True, Dante has already told us "questa sposizione conviene essere litterale e allegorica." Here, however, he is making a distinction between the literal meaning and the allegorical exposition (Allegory 1), the latter then subdivided into Allegory 2, the moral or tropological sense, and the fourth or anagogical sense ("significa de le superne cose de l'etternal gloria", Conv. II.i.6). Exactly the same bivalency is present in the Epistle to Cangrande, where the writer is careful to point out that allegory can have a generic, as well as a specific, meaning: "omnes dici possunt allegorici, cum sint a litterali sive historiali diversi." Before this reminder, we read: "primus sensus est qui habetur per litteram, alius est qui habetur per significata per litteram. Etprimus dicitur litteralis, secundus vero allegoricus sive moralis sive anagogicus." Brugnoli's text-which follows the one established by Ermenegildo Pistelli and published by the Societa Dantesca Italiana in 1921 - is significantly different from the reading adopted by Paget Toynbee. The latter implies Allegory 1 ("Et primus dicitur literalis, secundus vero allegoricus, sive mysticus"), whereas Pistelli-Brugnoli's "secundus vero allegoricus sive moralis sive anagogicus" is a clear reference to Allegory 2. To my knowledge, no editor or scholar has made this essential distinction.

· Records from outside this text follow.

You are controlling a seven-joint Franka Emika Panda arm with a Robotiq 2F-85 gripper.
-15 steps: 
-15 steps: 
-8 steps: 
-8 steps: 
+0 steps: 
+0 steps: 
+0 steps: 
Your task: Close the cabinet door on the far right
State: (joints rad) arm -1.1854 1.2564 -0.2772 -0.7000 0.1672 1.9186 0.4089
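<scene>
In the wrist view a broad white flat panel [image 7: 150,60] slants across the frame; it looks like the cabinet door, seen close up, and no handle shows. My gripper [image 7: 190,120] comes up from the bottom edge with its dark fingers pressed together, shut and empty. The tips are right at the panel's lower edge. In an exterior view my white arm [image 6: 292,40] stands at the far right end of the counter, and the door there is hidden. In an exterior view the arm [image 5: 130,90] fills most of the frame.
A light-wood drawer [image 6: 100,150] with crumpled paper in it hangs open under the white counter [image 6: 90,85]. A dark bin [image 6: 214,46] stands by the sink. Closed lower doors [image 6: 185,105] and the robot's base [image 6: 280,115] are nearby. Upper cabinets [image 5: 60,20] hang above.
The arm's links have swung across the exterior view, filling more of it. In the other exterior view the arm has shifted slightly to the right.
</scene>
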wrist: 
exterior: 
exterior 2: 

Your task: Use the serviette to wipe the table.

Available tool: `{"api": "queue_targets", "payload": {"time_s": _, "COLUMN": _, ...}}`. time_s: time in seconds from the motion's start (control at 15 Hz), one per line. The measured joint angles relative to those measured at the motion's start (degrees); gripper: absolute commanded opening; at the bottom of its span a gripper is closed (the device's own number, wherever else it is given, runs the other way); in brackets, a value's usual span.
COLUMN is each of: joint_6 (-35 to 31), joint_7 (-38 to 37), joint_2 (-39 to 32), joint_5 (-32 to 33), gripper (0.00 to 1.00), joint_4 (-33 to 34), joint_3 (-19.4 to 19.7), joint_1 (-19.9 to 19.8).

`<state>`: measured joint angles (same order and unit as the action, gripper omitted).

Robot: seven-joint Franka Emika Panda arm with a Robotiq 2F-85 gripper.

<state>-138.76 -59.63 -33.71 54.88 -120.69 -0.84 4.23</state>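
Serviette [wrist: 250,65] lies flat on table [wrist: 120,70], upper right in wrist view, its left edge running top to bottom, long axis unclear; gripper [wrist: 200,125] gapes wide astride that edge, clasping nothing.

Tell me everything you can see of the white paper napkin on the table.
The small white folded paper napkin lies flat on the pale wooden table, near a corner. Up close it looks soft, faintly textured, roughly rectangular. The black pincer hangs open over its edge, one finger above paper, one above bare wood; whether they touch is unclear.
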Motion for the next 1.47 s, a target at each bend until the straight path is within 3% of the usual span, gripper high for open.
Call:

Again, the Convivio's "Thomistic" insistence on the importance of the literal sense (so frequently played down in biblical exegesis) has been noted by various scholars. The change in approach was due to the influence of Aristotelian thought and the work of the Jewish philosopher, Moses Maimonides (1135-1204): "Christian commentators had despised the letter and dwelt on 'mysteries' because this was the only way they knew of rationalizing what seemed irrelevant and unedifying. Maimonides taught them to find reason and edification in the literal sense.” Having noted this, however, we should also note Dante's insistence on the close connection between the literal sense and Allegory 2. It is in fact the latter which is meant when this point is asserted no less than four times in quick succession in Convivio II. i. 8-12:
sempre lo litterale dee andare innanzi, sì come quello ne la cui sentenza Ii altri sono inchiusi, e sanza lo quale sarebbe impossibile ed irrazionale a li altri, massimamente a lo allegorico ... impossibile e venire al' altre [sentenze] massimamente a l' allegorica, sanza prima venire a la litterale... Onde con ciò sia cosa che la litterale sentenza sempre sia subietto e materia de l' altre, massimamente de l' allegorica, impossibile e prima venire a la conoscenza de l'altre che a la sua ... e la litterale dimostrazione sia fondamento de l'altre, massimamente de l' allegorica ... [italics mine].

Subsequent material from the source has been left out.